# CAN I KEEP A COLONY IN A 5 frame NUC?



## gunnar wordon (Jun 13, 2012)

I want to get a starter beehive, can I use a 5 frame NUC for a small colony?


----------



## Queen Bee (Apr 7, 2004)

Sure, You can keep a colony in a 5 frame nuc.. You will just need to add supers just as you would to a 8, 9 or 10 frame hive... You will need to make sure they are not crowded or you will have swarm after swarm, that they have enough food to get them thru the winter. My first mentor had all 5 frame nuc boxes, some were 6/7 supers high.. He sold 5 frame nucs.

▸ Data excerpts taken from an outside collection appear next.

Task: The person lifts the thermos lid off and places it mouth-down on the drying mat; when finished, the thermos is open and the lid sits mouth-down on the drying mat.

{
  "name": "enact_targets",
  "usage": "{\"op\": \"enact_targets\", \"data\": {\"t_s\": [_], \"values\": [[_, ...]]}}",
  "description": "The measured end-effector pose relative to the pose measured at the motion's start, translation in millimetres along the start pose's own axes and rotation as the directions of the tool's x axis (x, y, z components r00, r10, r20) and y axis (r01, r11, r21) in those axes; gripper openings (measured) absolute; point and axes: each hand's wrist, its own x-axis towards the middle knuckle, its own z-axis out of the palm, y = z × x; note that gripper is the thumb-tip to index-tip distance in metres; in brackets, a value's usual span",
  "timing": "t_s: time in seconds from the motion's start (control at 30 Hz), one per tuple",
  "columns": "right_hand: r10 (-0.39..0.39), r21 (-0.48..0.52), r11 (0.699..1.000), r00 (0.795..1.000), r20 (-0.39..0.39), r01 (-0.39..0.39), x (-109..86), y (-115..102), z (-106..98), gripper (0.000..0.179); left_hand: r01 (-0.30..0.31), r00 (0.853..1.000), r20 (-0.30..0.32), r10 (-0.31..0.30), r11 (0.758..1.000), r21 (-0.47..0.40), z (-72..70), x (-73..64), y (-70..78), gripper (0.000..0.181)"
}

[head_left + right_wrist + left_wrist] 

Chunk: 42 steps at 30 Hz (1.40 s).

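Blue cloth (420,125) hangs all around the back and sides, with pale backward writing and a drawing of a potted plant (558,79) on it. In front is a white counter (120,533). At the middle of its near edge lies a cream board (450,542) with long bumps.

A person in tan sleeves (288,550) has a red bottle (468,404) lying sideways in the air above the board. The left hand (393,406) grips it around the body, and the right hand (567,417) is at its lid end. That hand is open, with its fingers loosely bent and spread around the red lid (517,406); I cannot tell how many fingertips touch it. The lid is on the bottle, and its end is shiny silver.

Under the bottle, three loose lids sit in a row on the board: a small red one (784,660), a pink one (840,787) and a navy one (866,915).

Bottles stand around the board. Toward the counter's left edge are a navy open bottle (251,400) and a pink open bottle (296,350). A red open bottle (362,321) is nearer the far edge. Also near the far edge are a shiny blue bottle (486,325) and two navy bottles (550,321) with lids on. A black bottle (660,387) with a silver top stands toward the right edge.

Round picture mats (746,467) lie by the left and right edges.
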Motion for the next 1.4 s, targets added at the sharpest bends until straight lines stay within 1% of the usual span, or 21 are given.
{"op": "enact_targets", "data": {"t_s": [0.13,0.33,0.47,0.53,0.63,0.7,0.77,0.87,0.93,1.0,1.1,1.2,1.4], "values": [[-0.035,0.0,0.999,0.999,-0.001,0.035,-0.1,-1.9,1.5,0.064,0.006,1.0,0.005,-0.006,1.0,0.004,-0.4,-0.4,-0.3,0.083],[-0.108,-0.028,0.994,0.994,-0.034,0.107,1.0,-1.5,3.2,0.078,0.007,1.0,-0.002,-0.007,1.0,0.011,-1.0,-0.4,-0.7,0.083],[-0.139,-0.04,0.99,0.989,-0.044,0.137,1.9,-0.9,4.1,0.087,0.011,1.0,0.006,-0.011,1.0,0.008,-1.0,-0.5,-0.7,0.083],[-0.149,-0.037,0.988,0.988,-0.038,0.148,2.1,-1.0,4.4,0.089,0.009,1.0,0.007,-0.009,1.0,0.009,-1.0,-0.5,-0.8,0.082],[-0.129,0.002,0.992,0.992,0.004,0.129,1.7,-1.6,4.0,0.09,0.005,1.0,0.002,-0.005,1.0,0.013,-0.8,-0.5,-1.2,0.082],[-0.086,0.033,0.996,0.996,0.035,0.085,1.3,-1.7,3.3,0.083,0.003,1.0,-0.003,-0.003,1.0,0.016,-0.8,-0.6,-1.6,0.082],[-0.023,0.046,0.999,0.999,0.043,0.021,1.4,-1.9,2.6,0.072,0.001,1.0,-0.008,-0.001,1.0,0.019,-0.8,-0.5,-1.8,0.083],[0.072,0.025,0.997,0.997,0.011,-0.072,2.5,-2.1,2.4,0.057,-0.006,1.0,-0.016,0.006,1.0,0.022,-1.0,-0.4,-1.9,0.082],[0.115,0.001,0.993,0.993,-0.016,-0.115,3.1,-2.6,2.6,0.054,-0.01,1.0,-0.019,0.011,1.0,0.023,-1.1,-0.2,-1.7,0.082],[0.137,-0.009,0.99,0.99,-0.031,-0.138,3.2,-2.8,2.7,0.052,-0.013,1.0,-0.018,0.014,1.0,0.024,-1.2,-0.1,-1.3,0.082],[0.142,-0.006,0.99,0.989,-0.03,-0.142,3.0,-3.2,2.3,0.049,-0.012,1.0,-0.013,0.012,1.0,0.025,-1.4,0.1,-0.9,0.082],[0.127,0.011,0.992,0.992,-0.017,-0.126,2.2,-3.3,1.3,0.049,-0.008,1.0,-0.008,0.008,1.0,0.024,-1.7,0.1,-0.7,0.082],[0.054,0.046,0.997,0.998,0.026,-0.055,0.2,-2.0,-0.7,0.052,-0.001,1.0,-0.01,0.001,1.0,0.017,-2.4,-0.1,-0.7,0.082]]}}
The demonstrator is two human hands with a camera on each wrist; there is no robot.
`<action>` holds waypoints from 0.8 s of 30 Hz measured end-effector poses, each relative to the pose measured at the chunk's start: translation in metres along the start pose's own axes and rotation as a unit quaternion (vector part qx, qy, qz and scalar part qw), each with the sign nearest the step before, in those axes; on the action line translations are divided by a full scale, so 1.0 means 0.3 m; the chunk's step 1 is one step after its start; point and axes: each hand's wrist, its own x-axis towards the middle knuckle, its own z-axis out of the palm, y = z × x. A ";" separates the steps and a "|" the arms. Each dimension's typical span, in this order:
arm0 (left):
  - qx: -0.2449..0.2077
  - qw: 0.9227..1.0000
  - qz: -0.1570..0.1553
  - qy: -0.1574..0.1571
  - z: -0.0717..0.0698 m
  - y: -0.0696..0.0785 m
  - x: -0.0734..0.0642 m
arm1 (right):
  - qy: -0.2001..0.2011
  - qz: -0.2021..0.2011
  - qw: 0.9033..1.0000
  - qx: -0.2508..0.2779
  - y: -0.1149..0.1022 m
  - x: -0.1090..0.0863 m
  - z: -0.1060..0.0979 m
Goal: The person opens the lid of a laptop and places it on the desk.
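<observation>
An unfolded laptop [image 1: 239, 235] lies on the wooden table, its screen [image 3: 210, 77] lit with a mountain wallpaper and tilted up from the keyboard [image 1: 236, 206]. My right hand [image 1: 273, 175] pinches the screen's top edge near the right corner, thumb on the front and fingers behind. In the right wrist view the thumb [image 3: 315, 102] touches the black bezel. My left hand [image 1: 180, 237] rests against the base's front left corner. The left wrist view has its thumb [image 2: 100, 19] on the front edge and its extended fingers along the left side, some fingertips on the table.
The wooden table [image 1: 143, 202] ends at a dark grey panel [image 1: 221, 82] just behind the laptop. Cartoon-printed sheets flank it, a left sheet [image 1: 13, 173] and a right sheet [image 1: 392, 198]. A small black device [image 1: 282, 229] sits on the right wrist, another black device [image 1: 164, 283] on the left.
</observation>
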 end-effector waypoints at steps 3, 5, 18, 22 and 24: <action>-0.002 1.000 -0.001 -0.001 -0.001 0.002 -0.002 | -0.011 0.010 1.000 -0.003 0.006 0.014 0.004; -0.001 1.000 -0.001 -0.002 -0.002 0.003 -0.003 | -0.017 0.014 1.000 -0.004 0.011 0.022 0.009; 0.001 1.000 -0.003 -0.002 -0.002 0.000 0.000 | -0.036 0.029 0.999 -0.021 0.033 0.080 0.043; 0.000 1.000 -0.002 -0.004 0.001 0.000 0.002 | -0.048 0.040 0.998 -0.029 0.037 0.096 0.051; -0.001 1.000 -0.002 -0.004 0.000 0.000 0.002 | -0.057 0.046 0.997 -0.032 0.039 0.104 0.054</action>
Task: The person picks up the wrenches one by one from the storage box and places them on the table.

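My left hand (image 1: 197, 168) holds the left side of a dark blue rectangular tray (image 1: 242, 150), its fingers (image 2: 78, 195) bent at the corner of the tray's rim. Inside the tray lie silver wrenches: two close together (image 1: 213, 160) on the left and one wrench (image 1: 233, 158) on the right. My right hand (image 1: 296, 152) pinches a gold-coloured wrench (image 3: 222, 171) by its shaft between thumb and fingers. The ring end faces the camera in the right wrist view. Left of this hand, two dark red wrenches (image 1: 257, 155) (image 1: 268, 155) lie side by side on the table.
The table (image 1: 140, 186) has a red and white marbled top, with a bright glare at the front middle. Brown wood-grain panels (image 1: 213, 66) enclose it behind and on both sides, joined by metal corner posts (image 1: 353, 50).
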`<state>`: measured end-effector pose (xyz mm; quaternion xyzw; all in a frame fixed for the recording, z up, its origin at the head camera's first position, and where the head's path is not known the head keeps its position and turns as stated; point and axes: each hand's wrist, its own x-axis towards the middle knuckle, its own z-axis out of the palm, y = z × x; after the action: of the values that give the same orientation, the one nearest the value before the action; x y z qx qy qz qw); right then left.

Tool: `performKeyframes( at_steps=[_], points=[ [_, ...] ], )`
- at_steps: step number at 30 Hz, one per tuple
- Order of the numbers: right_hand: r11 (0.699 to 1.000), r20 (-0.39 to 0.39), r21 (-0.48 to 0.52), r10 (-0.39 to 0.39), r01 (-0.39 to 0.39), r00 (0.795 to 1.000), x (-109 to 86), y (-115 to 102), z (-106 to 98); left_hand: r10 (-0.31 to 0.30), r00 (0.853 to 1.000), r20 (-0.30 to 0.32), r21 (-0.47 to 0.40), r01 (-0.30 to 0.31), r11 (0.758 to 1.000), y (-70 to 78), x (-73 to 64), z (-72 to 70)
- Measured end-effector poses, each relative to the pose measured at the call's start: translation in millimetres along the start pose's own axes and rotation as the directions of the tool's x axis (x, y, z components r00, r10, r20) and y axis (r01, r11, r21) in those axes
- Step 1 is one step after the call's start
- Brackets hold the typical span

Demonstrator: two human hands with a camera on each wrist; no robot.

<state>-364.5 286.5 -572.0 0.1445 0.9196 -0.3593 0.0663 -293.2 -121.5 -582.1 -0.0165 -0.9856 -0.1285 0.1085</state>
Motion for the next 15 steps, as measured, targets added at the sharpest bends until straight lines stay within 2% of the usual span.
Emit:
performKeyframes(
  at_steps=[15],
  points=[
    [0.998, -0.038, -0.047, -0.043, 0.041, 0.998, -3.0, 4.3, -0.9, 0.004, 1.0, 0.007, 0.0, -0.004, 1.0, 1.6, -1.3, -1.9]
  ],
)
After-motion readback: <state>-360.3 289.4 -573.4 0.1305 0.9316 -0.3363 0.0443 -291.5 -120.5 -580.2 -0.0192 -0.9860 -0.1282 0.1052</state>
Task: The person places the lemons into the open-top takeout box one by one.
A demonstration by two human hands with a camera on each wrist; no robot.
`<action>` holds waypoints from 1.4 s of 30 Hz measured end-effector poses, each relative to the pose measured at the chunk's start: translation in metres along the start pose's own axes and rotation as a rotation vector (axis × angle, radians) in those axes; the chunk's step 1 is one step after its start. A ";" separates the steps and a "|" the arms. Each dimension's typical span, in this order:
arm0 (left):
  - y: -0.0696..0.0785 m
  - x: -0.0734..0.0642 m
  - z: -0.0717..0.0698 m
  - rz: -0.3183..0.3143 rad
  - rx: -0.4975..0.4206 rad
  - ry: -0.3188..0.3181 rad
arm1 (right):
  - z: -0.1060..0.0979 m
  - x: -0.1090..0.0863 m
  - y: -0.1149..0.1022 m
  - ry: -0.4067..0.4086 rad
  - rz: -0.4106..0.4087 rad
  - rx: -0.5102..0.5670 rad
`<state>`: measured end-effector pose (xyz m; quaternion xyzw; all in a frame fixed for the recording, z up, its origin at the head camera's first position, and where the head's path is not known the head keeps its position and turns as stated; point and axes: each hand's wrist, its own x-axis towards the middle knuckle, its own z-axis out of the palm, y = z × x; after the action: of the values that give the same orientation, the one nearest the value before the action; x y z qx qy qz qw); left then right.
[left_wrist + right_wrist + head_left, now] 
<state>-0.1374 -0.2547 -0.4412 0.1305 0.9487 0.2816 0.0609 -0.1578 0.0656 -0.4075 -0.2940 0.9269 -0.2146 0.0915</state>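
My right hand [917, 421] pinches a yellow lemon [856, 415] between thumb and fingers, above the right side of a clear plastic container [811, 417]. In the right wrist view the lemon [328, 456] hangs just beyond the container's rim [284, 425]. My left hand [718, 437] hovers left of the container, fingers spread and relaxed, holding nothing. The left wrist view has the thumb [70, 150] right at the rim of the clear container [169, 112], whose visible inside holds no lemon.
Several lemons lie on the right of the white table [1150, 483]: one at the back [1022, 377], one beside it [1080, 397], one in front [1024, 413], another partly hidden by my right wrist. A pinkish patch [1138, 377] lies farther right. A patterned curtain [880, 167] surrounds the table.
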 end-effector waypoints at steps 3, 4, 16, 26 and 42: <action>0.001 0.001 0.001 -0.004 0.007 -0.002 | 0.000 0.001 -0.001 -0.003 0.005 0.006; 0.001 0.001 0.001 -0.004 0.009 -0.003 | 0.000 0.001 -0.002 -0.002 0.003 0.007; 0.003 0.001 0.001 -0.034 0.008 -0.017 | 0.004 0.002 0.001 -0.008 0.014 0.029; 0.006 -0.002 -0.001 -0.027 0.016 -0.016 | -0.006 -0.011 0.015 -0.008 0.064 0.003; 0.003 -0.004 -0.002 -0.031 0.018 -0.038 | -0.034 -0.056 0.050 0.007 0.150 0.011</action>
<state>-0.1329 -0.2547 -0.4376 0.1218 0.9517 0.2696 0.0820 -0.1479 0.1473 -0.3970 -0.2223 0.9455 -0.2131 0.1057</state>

He wasn't really interested in selling honey-- but he had enough for his family and a few friends..


----------



## gunnar wordon (Jun 13, 2012)

thank you, I will get a NUC and try it. THanks so much!


----------



## tom j (Apr 3, 2009)

it might be kind of late ,, but that depends on were your at ,, were do you live ???????


----------



## gunnar wordon (Jun 13, 2012)

Ny.................................


----------



## johng (Feb 14, 2009)

I don't think it is quite so simple. Sure you can keep them in a nuc if you keep adding supers on top. 4-5 boxes high should do it if you extract some and put them back during the main flow. Some bee keepers keep a few nucs so they can use the resources for other hives and to keep a spare queen around for emergencies. They keep them small by constantly removing frames of bees so they don't have a chance to get real big. 

But, if you mean just keeping them in a small nuc box so you can have some bees around your garden or yard?? You will get lots of swarms during the summer which may not be what you had in mind. Do a little more reading before you jump in.


----------